Whole Foods wants you to be a vegetarian. Jimmy Moore doesn’t. In his Whole FooLs piece, Jimmy rounds up responses from the low-carb community (including mine) on Whole Foods’ new push against meats and fats.

Many of you may remember Tom Greenwald‘s popular forest sprinting video. Tom has a blog with some good thoughts on living Primal, check it out!

Half a bowl of soup? A third of a muffin? One eighth of a pop tart? Read the NY Times piece on the FDA cracking down on ridiculous serving sizes. (thanks, Ben!)

With all the Tiger Woods drama, it’s good to watch an actual inspiring golf story. (thanks, Carole)

Dora the Explorer isn’t making your kid fat. It’s the food advertisements your kid watches every time Dora takes a break from exploring. Food Renegade interrupts your regularly scheduled programming with a staggering report of commercial gluttony.

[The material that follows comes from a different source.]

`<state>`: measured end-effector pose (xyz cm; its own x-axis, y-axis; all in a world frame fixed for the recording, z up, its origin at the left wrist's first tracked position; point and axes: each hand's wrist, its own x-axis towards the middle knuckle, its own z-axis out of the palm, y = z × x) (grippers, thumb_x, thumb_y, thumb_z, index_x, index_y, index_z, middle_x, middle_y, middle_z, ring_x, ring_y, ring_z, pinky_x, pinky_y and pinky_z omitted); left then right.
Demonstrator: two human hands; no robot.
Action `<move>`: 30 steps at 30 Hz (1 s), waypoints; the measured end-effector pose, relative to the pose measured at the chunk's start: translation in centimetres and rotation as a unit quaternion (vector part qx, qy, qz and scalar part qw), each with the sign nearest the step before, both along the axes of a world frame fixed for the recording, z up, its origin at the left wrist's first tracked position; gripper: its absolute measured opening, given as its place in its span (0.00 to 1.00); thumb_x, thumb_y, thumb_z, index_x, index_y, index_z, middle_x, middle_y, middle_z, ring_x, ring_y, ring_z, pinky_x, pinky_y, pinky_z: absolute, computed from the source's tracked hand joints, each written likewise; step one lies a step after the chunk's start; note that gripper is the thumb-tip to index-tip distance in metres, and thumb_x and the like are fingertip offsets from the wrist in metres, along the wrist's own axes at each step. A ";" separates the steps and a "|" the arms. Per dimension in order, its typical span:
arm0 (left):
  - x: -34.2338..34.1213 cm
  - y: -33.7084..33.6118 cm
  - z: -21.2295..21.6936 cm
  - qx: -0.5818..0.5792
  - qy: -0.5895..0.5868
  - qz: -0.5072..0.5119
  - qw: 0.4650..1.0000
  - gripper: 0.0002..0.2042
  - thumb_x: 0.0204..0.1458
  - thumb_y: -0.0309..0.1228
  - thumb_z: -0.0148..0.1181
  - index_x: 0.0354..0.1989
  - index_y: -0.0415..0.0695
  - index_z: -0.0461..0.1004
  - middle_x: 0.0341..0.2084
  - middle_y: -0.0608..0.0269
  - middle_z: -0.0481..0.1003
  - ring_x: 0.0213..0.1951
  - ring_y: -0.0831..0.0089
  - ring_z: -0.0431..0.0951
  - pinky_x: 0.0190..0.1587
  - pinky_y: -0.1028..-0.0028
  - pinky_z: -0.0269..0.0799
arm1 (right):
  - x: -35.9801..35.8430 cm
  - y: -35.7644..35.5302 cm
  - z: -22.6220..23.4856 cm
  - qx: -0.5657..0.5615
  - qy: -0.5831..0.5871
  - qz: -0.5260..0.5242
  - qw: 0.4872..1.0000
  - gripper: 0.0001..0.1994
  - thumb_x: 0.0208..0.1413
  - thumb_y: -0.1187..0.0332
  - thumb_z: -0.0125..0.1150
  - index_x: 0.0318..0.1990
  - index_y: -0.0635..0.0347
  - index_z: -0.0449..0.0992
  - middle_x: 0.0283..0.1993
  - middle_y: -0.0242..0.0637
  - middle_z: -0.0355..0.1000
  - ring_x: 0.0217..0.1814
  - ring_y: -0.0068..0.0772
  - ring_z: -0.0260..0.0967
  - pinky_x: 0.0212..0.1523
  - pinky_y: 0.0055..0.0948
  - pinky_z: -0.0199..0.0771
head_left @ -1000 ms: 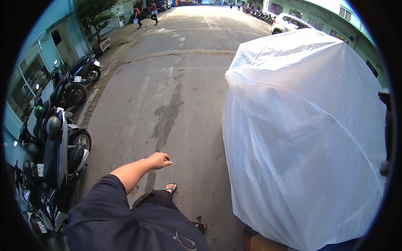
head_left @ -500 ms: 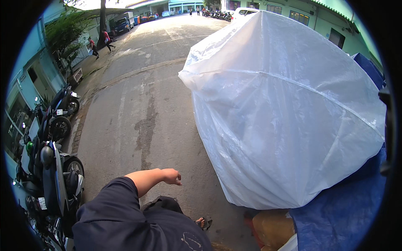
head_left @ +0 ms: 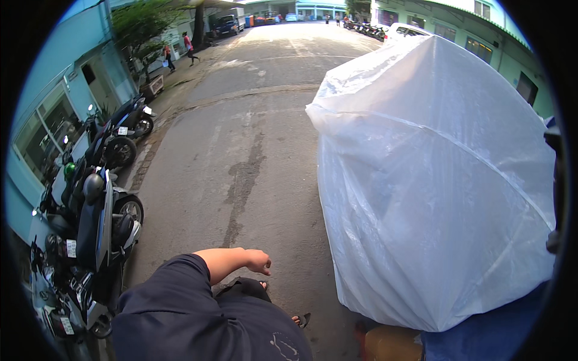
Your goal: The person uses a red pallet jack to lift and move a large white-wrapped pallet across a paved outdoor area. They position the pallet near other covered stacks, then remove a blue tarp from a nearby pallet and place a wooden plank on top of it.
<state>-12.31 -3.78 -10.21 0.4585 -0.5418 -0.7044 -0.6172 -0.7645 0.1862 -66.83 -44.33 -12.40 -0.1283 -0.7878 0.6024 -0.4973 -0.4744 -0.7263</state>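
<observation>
White plastic sheeting point(head_left: 433, 192) drapes a tall, bulky load across the right half of the frame, its peak near the upper right and its hem at the lower right. Nearest, at the lower left and centre, is the wearer's dark shirt point(head_left: 198, 316), a bare forearm reaching out of its sleeve. The left hand point(head_left: 259, 262) hangs over the pavement point(head_left: 205, 144) just below the centre of the frame, wrist bent, fingers loosely curled downward. It touches neither the sheeting nor anything else that shows, and nothing can be seen in it; with its palm hidden, I cannot tell how far the grip is open. The right hand is out of view, so its grip cannot be told.

Below the left hand, a foot shows beside the dark trousers, and a dark sandal point(head_left: 304, 320) sits a little lower and to the right. Under the sheeting's hem lie a blue cover point(head_left: 481, 331) and a tan, rounded object point(head_left: 392, 344) at the lower edge.

Farther off, parked motorbikes point(head_left: 96, 228) line the left side beside a pale blue building point(head_left: 42, 168). Beyond them, at the upper left, stand a tree point(head_left: 141, 27) and two people. Near the top are a dark blue truck point(head_left: 226, 25) and, behind the sheeting's peak, a white car point(head_left: 402, 30).
</observation>
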 end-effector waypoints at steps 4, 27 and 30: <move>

And finally, the Olympics have begun. If you you need a refresher on bobsledding and speed skating, read The Onion‘s creditable and entirely unsatirical sports guide to Team USA.

Recipe Corner

Time Capsule

One year ago (February 7 – 13)

  • A Visual Guide to Peppers – Can’t tell a poblano from a serrano? This guide contains pictures and descriptions of ten tasty peppers you’ll find at your local market.
  • The Dirt on Dirt – No need to start slamming down mud pies by the dozen; but it turns out when kids eat dirt they are actually ingesting bacteria which spur the development of their immune systems. So get a little dirty!

Comment of the Week

Being sexy is a full-time job, and there ain’t NO vacation or overtime pay.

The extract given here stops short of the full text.